Publication

  • Architectural Doppelgängers
    Sam Jacob and Ines Weizman
    Editors
  • GRANTEE
    Architectural Association
    GRANT YEAR
    2011

Left: Doge's Palace, Venice, 1309 / Right: Venetian Hotel & Casino, Macau, 2007.

Architectural Doppelgangers aims to explore architecture's relationship to the multivalent meanings and implications of copying. Subject to law, the idea of the copy also brings profound moral disturbance to our idea of architecture. Though the profession increasingly relies on technologies of copy, duplication, and replication, the idea of originality remains a disciplinary foundation. Beginning with public interviews and documentary research investigating examples drawn from copyright disputes as well as architectural reconstructions, reenactments, and replicas, the cluster explores two main ideas: the nature of the copy and the problem of copyright. Architectural Doppelgangers asks: does the myth of the doppelganger haunt the discipline? Is architecture’s imminent death signaled by encountering its doppelganger? Does its doubling create an evil twin? Conversely, might architecture find a productive relationship with the culture of the copy?

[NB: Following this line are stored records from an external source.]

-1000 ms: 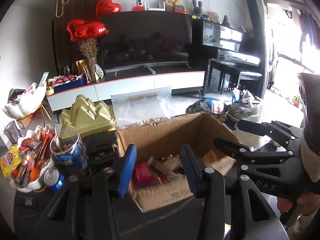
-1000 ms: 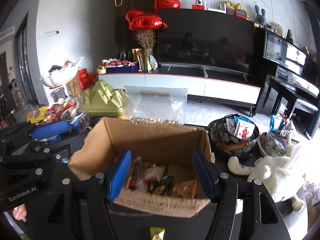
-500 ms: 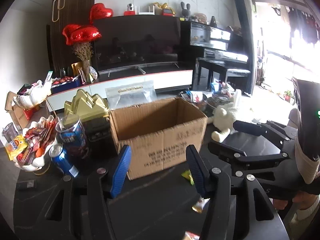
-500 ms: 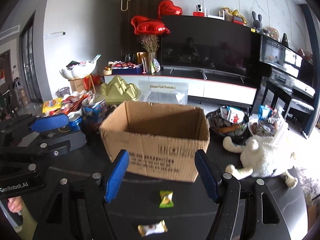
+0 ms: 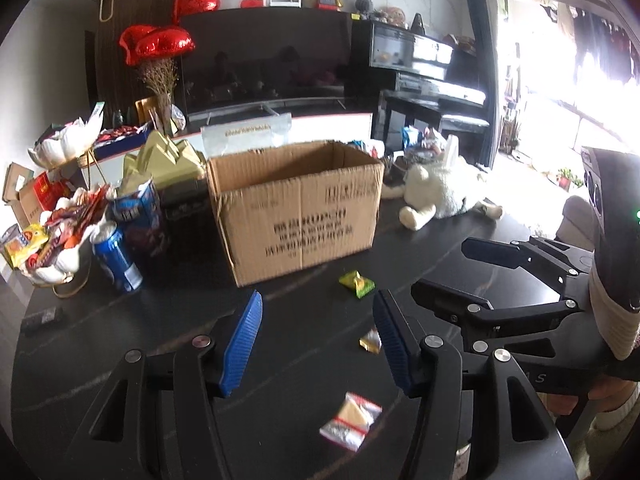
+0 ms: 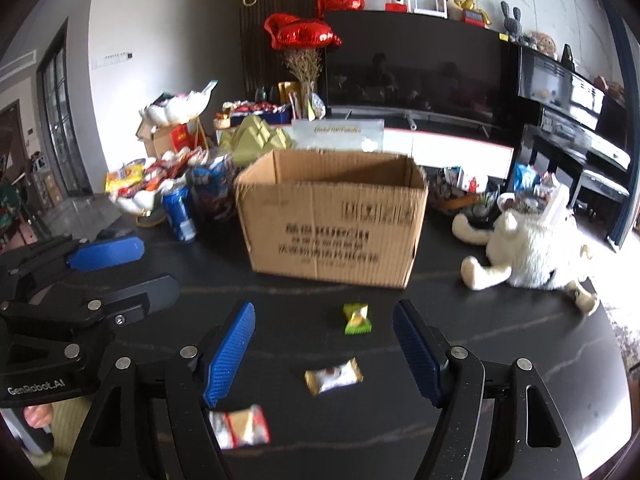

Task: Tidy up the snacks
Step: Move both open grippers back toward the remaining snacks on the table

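Observation:
An open cardboard box [image 5: 300, 208] [image 6: 332, 232] stands on the black table [image 5: 160, 340]; its inside is hidden from here. In front of it lie three wrapped snacks: a green one [image 5: 357, 281] [image 6: 357, 319], a gold one [image 5: 371, 341] [image 6: 334, 376] and a clear packet with red ends [image 5: 351, 420] [image 6: 239, 426]. My left gripper [image 5: 317, 296] [image 6: 158, 266] hovers open over bare table, short of the box. My right gripper [image 6: 324, 306] [image 5: 440, 268] is open beside it, with the green and gold snacks lying on the table below its gap. Neither holds anything.
Left of the box stand a blue can [image 5: 116, 256] [image 6: 180, 212], a snack bag and a shell dish [image 5: 52, 272] heaped with snacks. A white plush toy [image 5: 440, 188] [image 6: 528, 248] lies at the right. Bowls of snacks sit behind it.
Both grippers have drawn back from over the box toward the table's near side and sunk a little. The box's contents have dropped out of sight and the loose snacks have come into view. Both jaws stand slightly wider.

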The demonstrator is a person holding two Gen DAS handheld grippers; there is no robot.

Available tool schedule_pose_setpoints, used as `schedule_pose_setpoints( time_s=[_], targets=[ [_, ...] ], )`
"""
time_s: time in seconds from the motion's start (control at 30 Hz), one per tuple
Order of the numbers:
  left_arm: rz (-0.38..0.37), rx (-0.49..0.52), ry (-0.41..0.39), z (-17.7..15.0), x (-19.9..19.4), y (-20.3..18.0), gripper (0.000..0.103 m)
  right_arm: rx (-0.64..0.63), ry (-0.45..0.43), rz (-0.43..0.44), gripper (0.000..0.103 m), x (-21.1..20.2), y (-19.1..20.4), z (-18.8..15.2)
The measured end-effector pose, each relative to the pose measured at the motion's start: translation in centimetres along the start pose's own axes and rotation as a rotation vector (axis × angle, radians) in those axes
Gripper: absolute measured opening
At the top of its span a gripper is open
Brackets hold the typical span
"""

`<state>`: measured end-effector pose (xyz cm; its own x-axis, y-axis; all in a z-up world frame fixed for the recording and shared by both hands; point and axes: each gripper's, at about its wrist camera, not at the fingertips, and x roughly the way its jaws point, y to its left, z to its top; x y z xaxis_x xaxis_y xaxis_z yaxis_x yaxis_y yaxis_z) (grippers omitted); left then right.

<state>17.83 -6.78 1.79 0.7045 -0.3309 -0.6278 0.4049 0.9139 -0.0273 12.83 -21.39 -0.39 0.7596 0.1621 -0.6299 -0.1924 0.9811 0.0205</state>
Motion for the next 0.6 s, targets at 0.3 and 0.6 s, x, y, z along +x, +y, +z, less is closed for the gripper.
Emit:
schedule_pose_setpoints(
  time_s=[0.3, 0.6],
  targets=[
    [-0.049, 0.011, 0.096, -4.7, 1.4, -1.3, 0.057, 0.025, 0.085, -0.014, 0.072, 0.5, -0.1, -4.3],
    [-0.099, 0.023, 0.200, -8.5, 4.3, -2.2, 0.057, 0.074, 0.203, -0.008, 0.072, 2.9, -0.8, -8.6]
  ],
)
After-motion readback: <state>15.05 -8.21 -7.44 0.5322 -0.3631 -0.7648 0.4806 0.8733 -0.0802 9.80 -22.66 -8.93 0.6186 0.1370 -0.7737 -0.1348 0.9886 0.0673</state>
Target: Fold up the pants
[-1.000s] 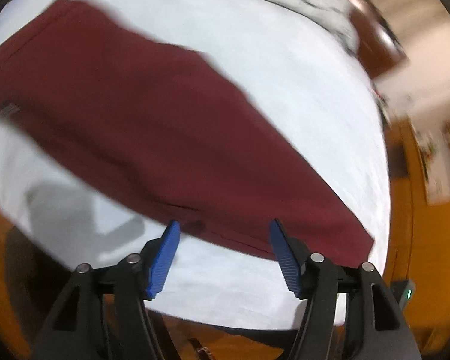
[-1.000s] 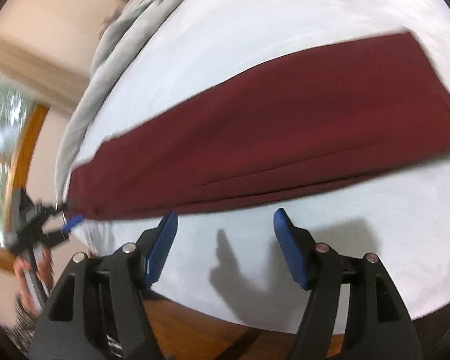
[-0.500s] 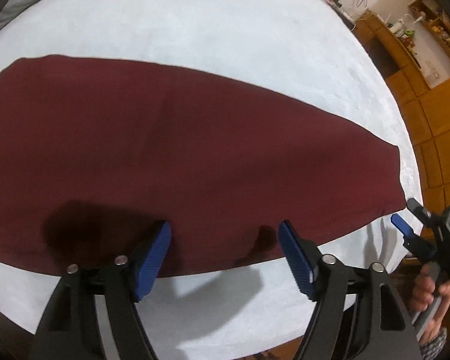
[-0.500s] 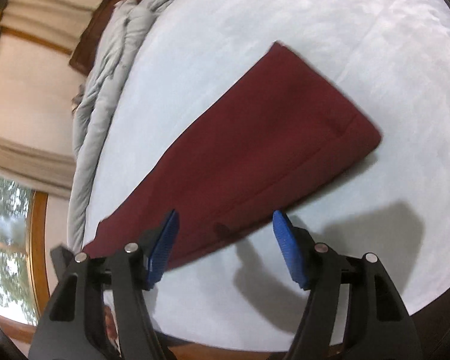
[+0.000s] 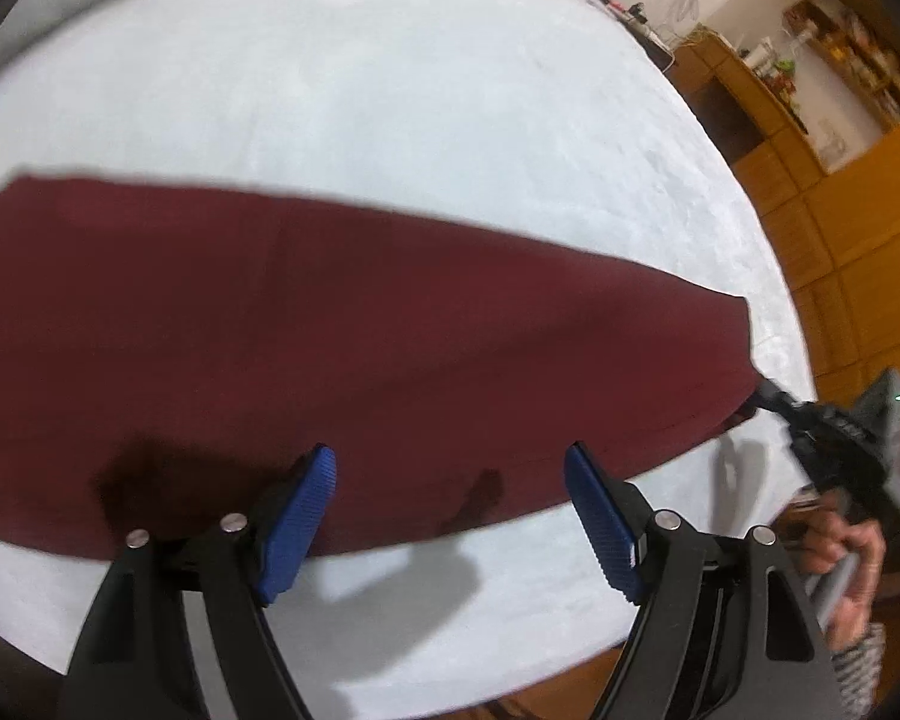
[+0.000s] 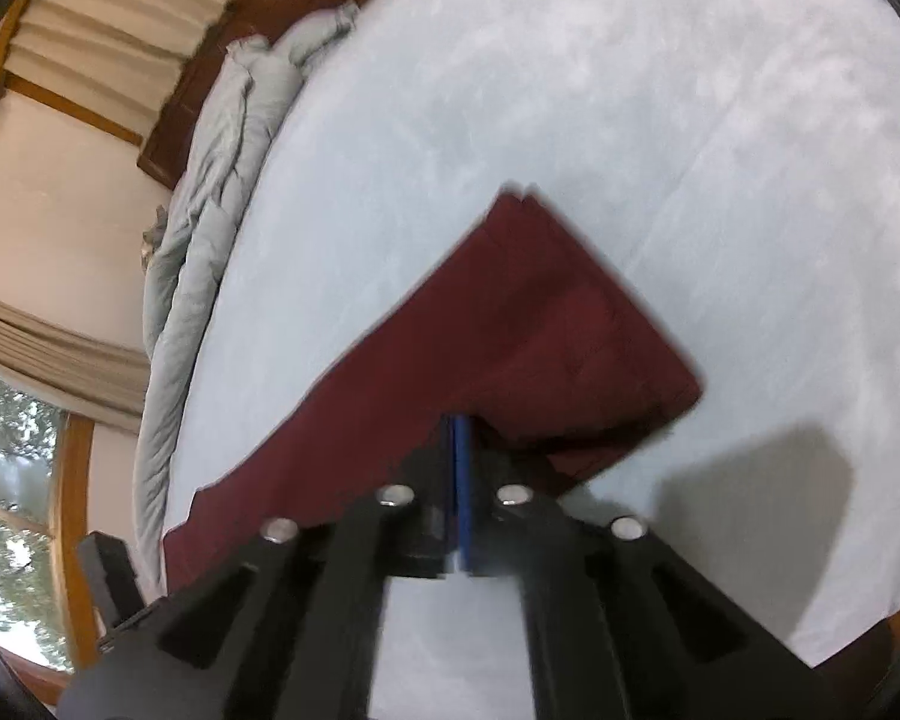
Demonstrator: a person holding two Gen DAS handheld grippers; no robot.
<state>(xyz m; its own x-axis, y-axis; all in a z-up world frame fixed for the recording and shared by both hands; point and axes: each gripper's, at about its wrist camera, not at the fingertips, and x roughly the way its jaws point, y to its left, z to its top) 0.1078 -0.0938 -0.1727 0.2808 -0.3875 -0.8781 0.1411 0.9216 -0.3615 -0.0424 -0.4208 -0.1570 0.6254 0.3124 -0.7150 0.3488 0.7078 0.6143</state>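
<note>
Dark red pants [image 5: 354, 336] lie folded lengthwise across a white bed; they also show in the right wrist view [image 6: 528, 348]. My left gripper [image 5: 450, 480] is open, its blue pads just above the pants' near edge. My right gripper [image 6: 459, 450] is shut on the near edge of the pants close to the leg end, where the cloth bunches up slightly. In the left wrist view the right gripper [image 5: 774, 399] touches the right end corner of the pants.
The white bed sheet [image 5: 420, 90] extends far behind the pants. A grey rolled blanket [image 6: 210, 192] lies along the bed's far edge by a wooden headboard. Wooden cabinets [image 5: 858, 228] stand to the right. A window [image 6: 12, 510] is at the left.
My right gripper has moved onto the pants' leg end and closed on the cloth. My left gripper stays open over the near edge, little moved.
</note>
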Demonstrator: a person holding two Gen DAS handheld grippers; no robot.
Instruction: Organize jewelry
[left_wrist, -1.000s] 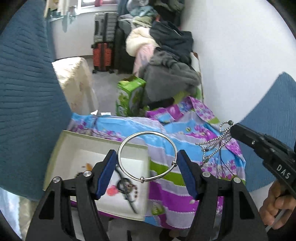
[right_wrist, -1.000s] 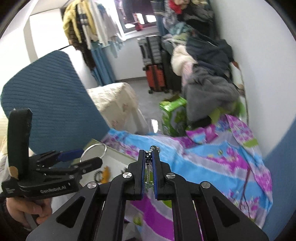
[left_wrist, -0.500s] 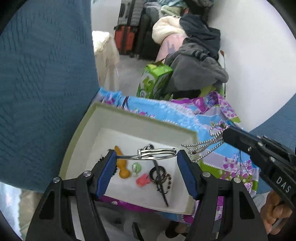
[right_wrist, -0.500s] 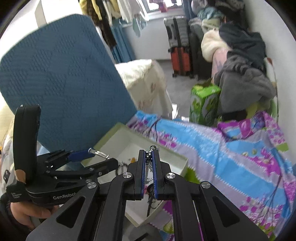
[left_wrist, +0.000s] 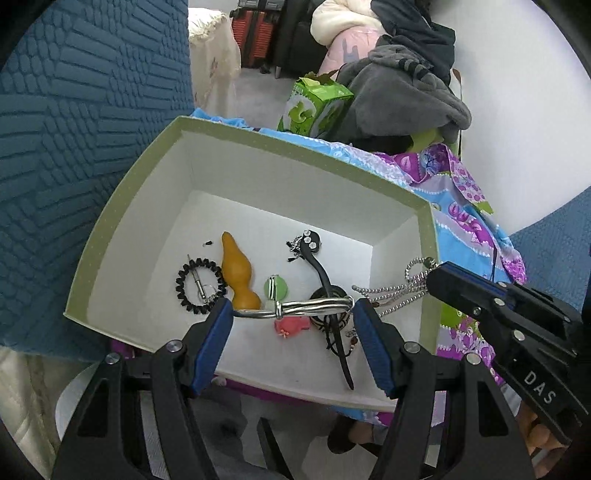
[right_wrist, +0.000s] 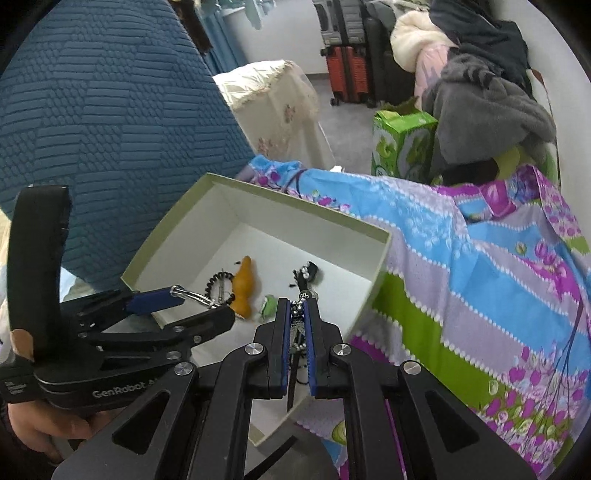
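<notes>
A green-rimmed white box (left_wrist: 295, 146) (right_wrist: 303, 208) lies on a floral cloth. Inside are an orange gourd charm (left_wrist: 238, 273) (right_wrist: 244, 286), a black beaded bracelet (left_wrist: 199, 286), a green bead (left_wrist: 275, 288), a pink charm (left_wrist: 291, 326) and a black cord necklace (left_wrist: 325, 280). My left gripper (left_wrist: 293, 312) (right_wrist: 184, 304) is shut on a silver bangle (left_wrist: 295, 308), held edge-on just above the box floor. My right gripper (right_wrist: 297, 317) (left_wrist: 443, 284) is shut on a silver bead chain (left_wrist: 395, 291) (right_wrist: 297, 314) over the box's right side.
A blue textured cushion (left_wrist: 74, 110) (right_wrist: 110, 110) stands against the box's left side. The floral cloth (right_wrist: 480, 277) spreads to the right. Behind are a green carton (left_wrist: 317, 105) (right_wrist: 400, 144), piled clothes (left_wrist: 402, 85) and suitcases (right_wrist: 347, 70).
Both grippers have moved left and down from above the cloth to over the box. The bangle has tipped from facing me to edge-on, low inside the box. The chain now hangs over the box.
</notes>
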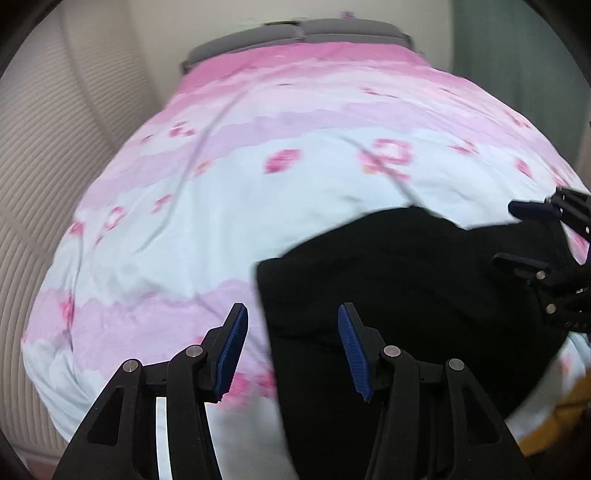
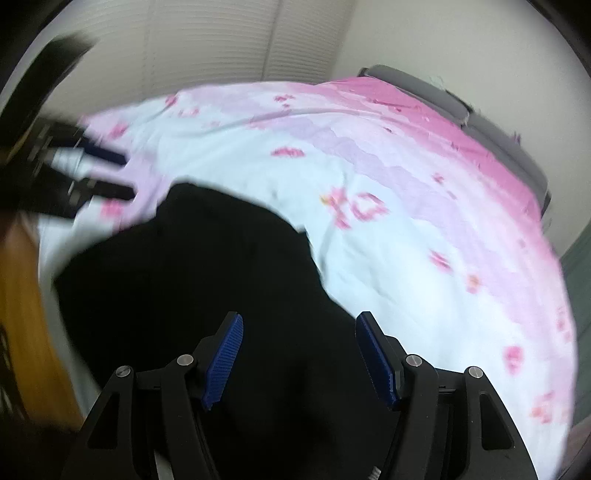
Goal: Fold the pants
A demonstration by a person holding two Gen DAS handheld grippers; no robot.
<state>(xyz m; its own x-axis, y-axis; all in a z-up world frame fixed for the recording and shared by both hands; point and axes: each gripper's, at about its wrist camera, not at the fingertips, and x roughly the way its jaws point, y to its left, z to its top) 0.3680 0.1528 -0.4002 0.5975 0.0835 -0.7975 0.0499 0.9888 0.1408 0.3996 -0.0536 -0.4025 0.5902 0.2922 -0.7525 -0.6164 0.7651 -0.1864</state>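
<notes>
The black pants (image 1: pixel 406 295) lie bunched on a pink and white floral bedsheet (image 1: pixel 221 229). My left gripper (image 1: pixel 291 325) is open and empty above the pants' left edge, one finger over the sheet. My right gripper (image 2: pixel 299 332) is open and empty above the pants (image 2: pixel 184 280). In the left wrist view the right gripper (image 1: pixel 511 236) shows at the far right, open over the pants. In the right wrist view the left gripper (image 2: pixel 127 175) shows blurred at the upper left, open.
The bed has a grey headboard (image 1: pixel 295 33) at its far end. A ribbed white wall or closet door (image 1: pixel 44 155) runs along the bed's left side. A yellow-brown surface (image 2: pixel 22 314) lies at the near edge. Both views are motion-blurred.
</notes>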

Sam Jacob is a founding director of London–based architecture firm FAT. He has a strong commitment to architecture as a cultural act addressing social and political concerns. This is manifested through built projects and through wider set of activities including fine art, writing, and criticism. He has taught at universities in Europe and is currently a Unit Master at the AA, London, and professor of architecture at the University of Illinois at Chicago. He has been a visiting lecturer at many institutions in Europe and the United States. Jacob is a frequent contributor to public architectural debate through exhibitions, lectures, and symposia. He writes at strangeharvest.com, is a design critic for Art Review, a contributing editor for Icon, and he writes for many other books, magazines, and journals.

Ines Weizman is an architect and theorist based in London. She was trained as an architect at the Bauhaus University Weimar and the Ecole d'Architecture de Belleville in Paris. She did graduate work at Cambridge University and completed her PhD in history and theory at the Architectural Association in 2004. She has taught design and history and theory at the Architectural Association; Goldsmiths College, London; the Berlage, Rotterdam; and Syracuse University's Architecture Program in London. Since 2005, she has directed the MA/ PhD program Cities, Design, and Urban Cultures in the Department of Architecture and Spatial Design at London Metropolitan University. In recent years, following the subject of her PhD thesis, she researched and published on the political and ideological spectacles enacted by Soviet-era architecture, particularly on the urban historiography of what was East Germany. Research and exhibition projects include Celltexts: Books and Other Works Produced in Prison (with Eyal Weizman), first exhibited in Fondazione Sandretto Re Rebaudengo, Turino (2008).

Architectural Doppelgangers is a Research Cluster based at the Architectural Association, London (founded 1847). It aims to bring together diverse audiences, specialists, researchers in order to realise a body of focused research into the phenomenon of the copy in architecture. Through research, interviews and discussion, the cluster will develop a body of knowledge drawn from both inside and outside the discipline. This will be manifested through the production of public events, an exhibition and publication.